(Aim of the task)
Lines before the one containing "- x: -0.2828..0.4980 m" are left out; output the rest of the data exactly, through the final line.

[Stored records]
------------------------------------------------------------------------
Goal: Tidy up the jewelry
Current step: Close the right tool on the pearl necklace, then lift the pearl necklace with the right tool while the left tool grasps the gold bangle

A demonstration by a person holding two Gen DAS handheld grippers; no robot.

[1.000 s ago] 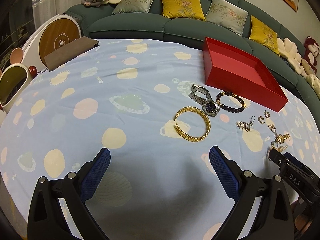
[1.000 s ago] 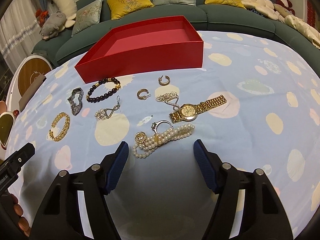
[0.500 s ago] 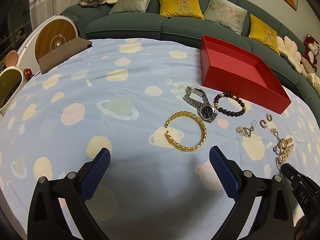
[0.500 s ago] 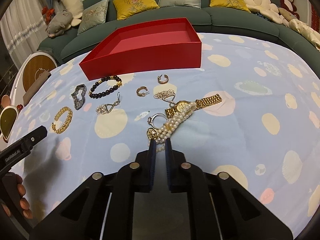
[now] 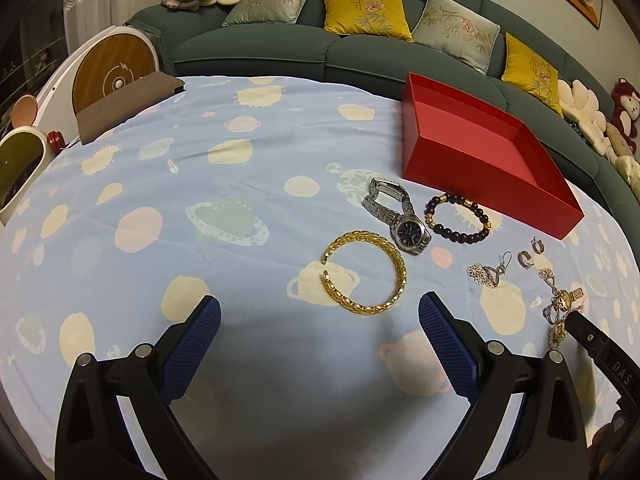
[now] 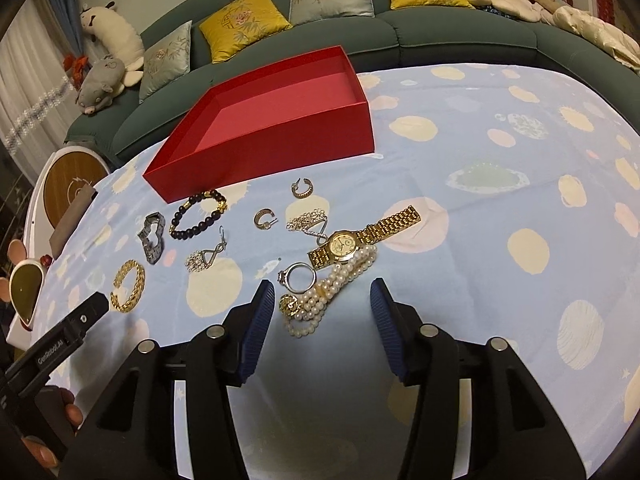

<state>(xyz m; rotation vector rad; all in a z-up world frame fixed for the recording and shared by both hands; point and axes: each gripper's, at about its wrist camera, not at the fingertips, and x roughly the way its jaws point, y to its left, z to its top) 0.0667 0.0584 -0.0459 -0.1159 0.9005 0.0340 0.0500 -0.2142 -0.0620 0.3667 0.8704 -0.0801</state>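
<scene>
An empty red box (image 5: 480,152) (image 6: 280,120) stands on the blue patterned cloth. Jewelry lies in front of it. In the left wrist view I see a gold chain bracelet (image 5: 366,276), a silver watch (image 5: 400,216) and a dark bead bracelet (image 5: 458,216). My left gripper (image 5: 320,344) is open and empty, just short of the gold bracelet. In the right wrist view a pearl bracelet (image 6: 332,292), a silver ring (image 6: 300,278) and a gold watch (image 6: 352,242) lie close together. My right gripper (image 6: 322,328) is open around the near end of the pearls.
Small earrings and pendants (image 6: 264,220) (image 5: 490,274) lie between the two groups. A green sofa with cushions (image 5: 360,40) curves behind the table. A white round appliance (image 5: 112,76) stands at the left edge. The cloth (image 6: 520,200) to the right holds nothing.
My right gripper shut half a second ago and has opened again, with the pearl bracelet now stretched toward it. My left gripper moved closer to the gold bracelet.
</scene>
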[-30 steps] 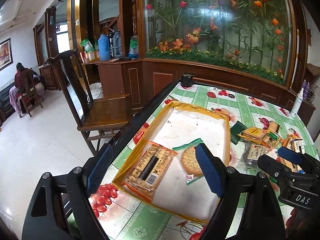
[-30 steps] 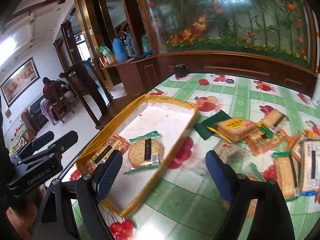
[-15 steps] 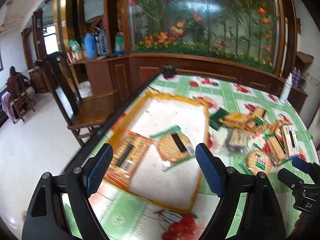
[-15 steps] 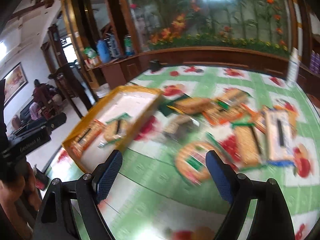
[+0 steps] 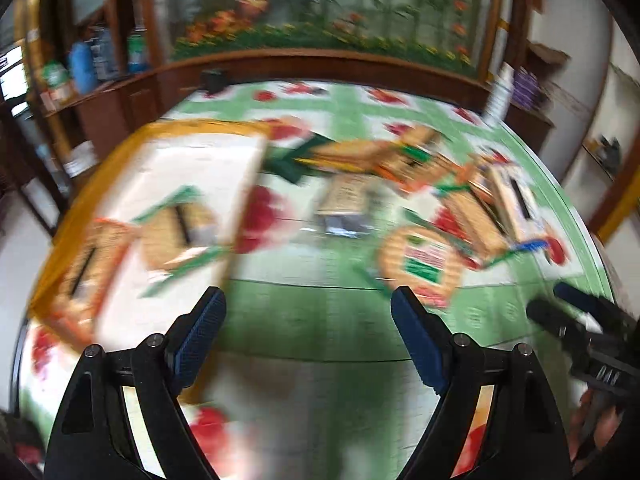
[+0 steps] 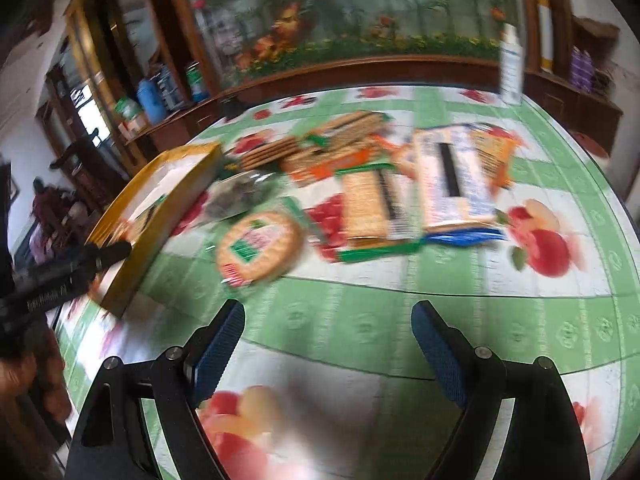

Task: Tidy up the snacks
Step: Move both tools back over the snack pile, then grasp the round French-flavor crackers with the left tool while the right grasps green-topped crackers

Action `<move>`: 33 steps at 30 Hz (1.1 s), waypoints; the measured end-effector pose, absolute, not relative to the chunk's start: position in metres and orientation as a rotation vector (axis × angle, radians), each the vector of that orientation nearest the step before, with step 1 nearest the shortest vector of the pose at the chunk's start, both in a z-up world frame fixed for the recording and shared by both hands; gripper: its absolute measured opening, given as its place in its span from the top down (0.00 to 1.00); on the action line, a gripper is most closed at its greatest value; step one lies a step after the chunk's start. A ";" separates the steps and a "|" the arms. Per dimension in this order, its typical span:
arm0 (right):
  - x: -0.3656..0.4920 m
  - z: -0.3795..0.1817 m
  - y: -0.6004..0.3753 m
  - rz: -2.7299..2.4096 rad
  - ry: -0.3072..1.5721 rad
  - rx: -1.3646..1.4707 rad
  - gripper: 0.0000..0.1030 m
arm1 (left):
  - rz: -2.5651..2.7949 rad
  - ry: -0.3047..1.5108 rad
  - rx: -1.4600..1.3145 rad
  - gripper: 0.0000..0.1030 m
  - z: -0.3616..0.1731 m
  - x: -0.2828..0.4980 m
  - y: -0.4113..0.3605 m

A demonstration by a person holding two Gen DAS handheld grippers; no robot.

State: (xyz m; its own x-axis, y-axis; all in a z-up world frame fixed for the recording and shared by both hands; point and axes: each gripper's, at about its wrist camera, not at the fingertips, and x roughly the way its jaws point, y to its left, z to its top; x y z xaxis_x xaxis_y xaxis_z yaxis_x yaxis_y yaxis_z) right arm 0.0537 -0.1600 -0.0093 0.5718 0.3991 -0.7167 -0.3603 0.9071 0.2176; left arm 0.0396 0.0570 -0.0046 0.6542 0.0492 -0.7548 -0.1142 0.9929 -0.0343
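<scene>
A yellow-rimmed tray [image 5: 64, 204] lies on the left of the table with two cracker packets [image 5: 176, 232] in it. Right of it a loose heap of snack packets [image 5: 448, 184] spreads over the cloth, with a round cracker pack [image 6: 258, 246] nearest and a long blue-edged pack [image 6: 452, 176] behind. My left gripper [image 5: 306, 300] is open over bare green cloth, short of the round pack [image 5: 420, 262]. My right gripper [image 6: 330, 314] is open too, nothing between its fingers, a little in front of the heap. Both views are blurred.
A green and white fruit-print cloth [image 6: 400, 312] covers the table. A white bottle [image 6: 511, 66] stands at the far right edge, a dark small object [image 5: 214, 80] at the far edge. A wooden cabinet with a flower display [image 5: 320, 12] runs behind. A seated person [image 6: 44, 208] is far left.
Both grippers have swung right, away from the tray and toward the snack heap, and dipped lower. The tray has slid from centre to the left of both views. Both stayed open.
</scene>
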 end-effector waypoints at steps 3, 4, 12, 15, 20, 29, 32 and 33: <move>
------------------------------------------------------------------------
(Answer section)
  - x: -0.2828..0.4980 m
  - y: -0.4113..0.3605 m

A demonstration by a person holding two Gen DAS handheld grippers; no robot.

State: (xyz m; its own x-axis, y-axis; all in a z-up world frame fixed for the recording and shared by both hands; point and axes: each gripper's, at about its wrist camera, not at the fingertips, and x roughly the way its jaws point, y to its left, z to its top; x y z xaxis_x xaxis_y xaxis_z yaxis_x yaxis_y yaxis_z) right arm 0.0537 -0.1600 -0.0093 0.5718 0.3991 -0.7167 -0.3603 0.9071 0.2176; left arm 0.0396 0.0570 -0.0046 0.6542 0.0492 -0.7548 -0.1142 0.9929 -0.0343
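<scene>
A yellow-rimmed tray [image 5: 64, 204] lies on the left of the table with two cracker packets [image 5: 176, 232] in it. Right of it a loose heap of snack packets [image 5: 448, 184] spreads over the cloth, with a round cracker pack [image 6: 258, 246] nearest and a long blue-edged pack [image 6: 452, 176] behind. My left gripper [image 5: 306, 300] is open over bare green cloth, short of the round pack [image 5: 420, 262]. My right gripper [image 6: 330, 314] is open too, nothing between its fingers, a little in front of the heap. Both views are blurred.
A green and white fruit-print cloth [image 6: 400, 312] covers the table. A white bottle [image 6: 511, 66] stands at the far right edge, a dark small object [image 5: 214, 80] at the far edge. A wooden cabinet with a flower display [image 5: 320, 12] runs behind. A seated person [image 6: 44, 208] is far left.
Both grippers have swung right, away from the tray and toward the snack heap, and dipped lower. The tray has slid from centre to the left of both views. Both stayed open.
</scene>
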 end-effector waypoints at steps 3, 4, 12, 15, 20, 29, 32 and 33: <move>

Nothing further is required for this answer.